The report shows us that progress is indeed possible to end inequalities, and highlights areas where the AIDS response has already made notable progress. For example, while surveys among key populations often reveal lower service coverage among them, three counties in Kenya have achieved higher HIV treatment coverage among sex workers than among the general population of women. (between 15 and 49 years old). This has been supported by a strong HIV program over many years, including, among other things, community-led services.

“We know what we have to do to end inequalities,” said Ms Byanyima. “We have to make sure that all our girls can go to school, are safe and strong. We must address issues related to gender violence. We have to give our support to women’s organizations. Foster healthy masculinities: replace harmful behaviors that exacerbate risks for all. Ensure that services for children living with HIV reach them and meet their needs, in order to close the treatment gap so that we end childhood AIDS for good. Decriminalize people in same-sex relationships, sex workers and drug users,

The new report reflects that donor funding is helping to catalyze increased domestic funding: increases in external HIV funding for PEPFAR and Global Fund countries during 2018-2021 were correlated with increases in domestic funding from most national governments. New investment is urgently needed to address HIV-related inequalities. Just when international solidarity and the need for financing are needed more than ever, too many rich countries have decided to cut aid for global health. In 2021, the funding available for HIV programs in low- and middle-income countries was reduced by US$8 billion.

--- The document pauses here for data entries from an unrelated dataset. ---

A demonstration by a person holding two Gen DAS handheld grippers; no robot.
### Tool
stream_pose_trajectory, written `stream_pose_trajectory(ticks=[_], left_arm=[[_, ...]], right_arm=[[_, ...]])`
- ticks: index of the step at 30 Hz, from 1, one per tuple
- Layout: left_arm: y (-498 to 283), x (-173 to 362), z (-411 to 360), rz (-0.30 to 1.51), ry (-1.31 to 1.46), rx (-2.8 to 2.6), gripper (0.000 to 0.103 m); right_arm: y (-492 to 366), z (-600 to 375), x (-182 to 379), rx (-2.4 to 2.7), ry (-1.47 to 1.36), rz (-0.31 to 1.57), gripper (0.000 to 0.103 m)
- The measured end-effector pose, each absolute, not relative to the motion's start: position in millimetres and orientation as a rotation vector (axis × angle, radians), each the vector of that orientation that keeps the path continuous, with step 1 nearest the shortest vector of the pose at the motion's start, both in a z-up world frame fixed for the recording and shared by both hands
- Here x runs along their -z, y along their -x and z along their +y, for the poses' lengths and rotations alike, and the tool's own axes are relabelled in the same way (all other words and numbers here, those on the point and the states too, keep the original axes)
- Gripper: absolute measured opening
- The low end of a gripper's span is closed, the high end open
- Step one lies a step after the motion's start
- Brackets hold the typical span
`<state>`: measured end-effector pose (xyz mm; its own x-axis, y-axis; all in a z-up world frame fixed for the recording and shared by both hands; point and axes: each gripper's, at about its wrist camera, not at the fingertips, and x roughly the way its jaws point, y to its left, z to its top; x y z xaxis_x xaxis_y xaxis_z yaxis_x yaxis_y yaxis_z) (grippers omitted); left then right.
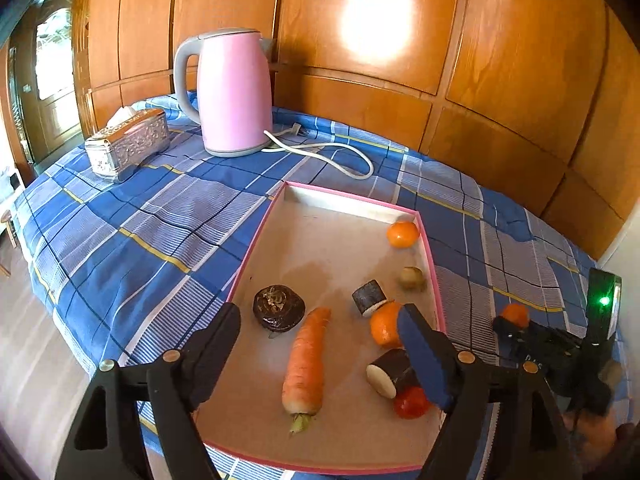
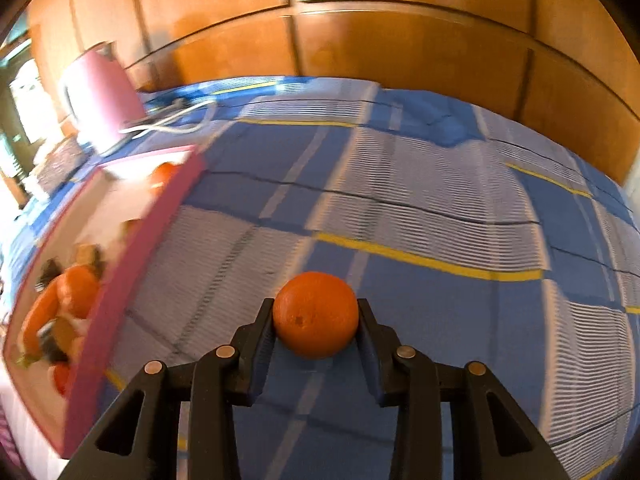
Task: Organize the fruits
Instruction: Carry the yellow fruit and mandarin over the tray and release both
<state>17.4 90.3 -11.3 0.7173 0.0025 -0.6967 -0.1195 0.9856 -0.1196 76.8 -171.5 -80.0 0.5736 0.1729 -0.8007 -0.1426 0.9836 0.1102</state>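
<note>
Orange tangerine (image 2: 315, 315) clenched in right tool (image 2: 316, 330), left tool (image 1: 320, 354) released, no legible writing

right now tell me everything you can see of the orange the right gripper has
The small round orange fruit has a glossy, finely dimpled peel with one small dark speck on its front. It looks whole and unpeeled. It sits clamped between the two black fingers of the right gripper, which press its left and right sides, over the blue checked cloth, outside the pink-rimmed tray. Whether it touches the cloth isn't clear.

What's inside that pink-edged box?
Inside the box: a carrot, two oranges, a tomato, dark cut pieces. The left gripper partly covers some.
</note>
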Motion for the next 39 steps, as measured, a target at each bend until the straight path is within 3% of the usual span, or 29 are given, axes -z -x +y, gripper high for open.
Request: stream_pose_trajectory(ticks=[19, 39], left_arm=[[-9.5, 13.4, 108.8, 0.757, 0.190, -0.099, 0.090], [-3.3, 9.9, 105.0, 0.740, 0.173, -0.101, 0.099]], right_arm=[[-104.4, -54.1, 28.4, -0.490, -0.045, 0.938, 0.041], [-63.3, -60.8, 15.8, -0.414, -0.015, 0.848, 0.044]])
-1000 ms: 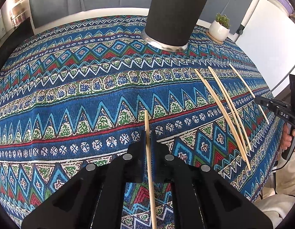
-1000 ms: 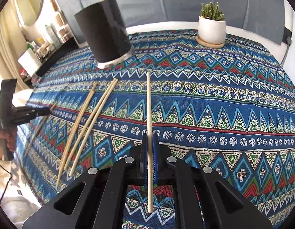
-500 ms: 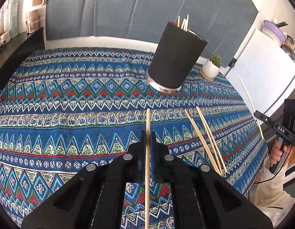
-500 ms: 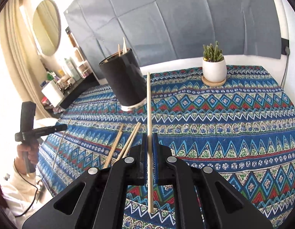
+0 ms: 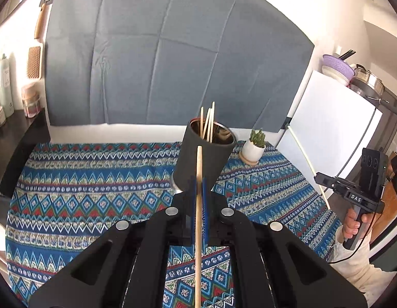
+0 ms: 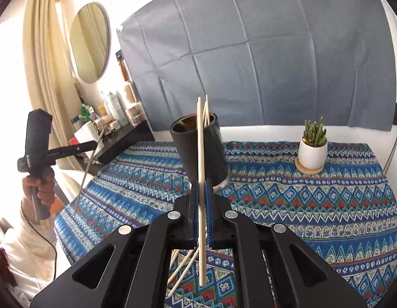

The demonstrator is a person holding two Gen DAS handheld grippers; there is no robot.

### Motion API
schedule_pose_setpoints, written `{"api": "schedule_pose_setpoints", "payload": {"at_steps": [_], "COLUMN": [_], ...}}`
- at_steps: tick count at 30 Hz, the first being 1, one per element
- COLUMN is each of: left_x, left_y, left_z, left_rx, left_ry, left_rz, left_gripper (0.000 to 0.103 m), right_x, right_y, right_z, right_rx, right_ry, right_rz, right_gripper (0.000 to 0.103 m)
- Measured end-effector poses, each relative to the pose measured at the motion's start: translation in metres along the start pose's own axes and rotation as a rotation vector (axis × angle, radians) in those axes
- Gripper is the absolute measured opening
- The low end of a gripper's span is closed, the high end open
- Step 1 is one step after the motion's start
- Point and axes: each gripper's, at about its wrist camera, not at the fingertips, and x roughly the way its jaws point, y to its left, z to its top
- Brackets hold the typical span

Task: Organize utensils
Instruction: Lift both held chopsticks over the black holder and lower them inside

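1. I have both grippers lifted well clear of the worktop (image 5: 70, 179) since a second ago. Then each was low over the cloth, its chopstick barely off the fabric; now both views look across the table at the cup (image 5: 205, 154).
2. My left gripper (image 5: 198, 200) is clamped on a chopstick (image 5: 199, 218), the blue pads tight against it. The stick runs straight toward 12 o'clock, its tip in front of the cup wall.
3. My right gripper (image 6: 202, 205) is likewise clamped on a chopstick (image 6: 201, 179), tilted slightly, its tip crossing the cup (image 6: 198, 146) rim.
4. I judge this to mean that both picks are done and the carry to the cup is under way; dropping the sticks in comes next.
5. The cup is a matte black cylinder with a shiny metal base and lining, and several sticks (image 5: 208, 123) already stand in it, leaning.
6. More sticks (image 6: 183, 269) lie loose on the cloth at 6 o'clock under my right gripper, so work is left.
7. The chopsticks are pale, smooth, thin wood, likely light and slippery. The cloth is woven, with a blue zigzag pattern.
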Motion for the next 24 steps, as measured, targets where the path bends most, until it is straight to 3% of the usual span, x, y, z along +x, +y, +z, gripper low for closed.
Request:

Budgets must prioritize the health and well-being of all people, especially vulnerable populations most affected by HIV-related inequalities. There is a need to expand the fiscal space for health investments in low- and middle-income countries, including through substantial debt cancellation and progressive taxation. Ending AIDS is much less expensive than not ending AIDS.

In 2021, 650,000 people lost their lives due to AIDS and 1.5 million new HIV infections were recorded.

“It is self-evident what world leaders have to do, there is no question about it,” said Ms Byanyima. «In a single word: Match. Equal access to rights, equal access to services, equal access to the best science and the best medicine. By matching, we won’t just be helping the marginalized. We will be helping everyone.”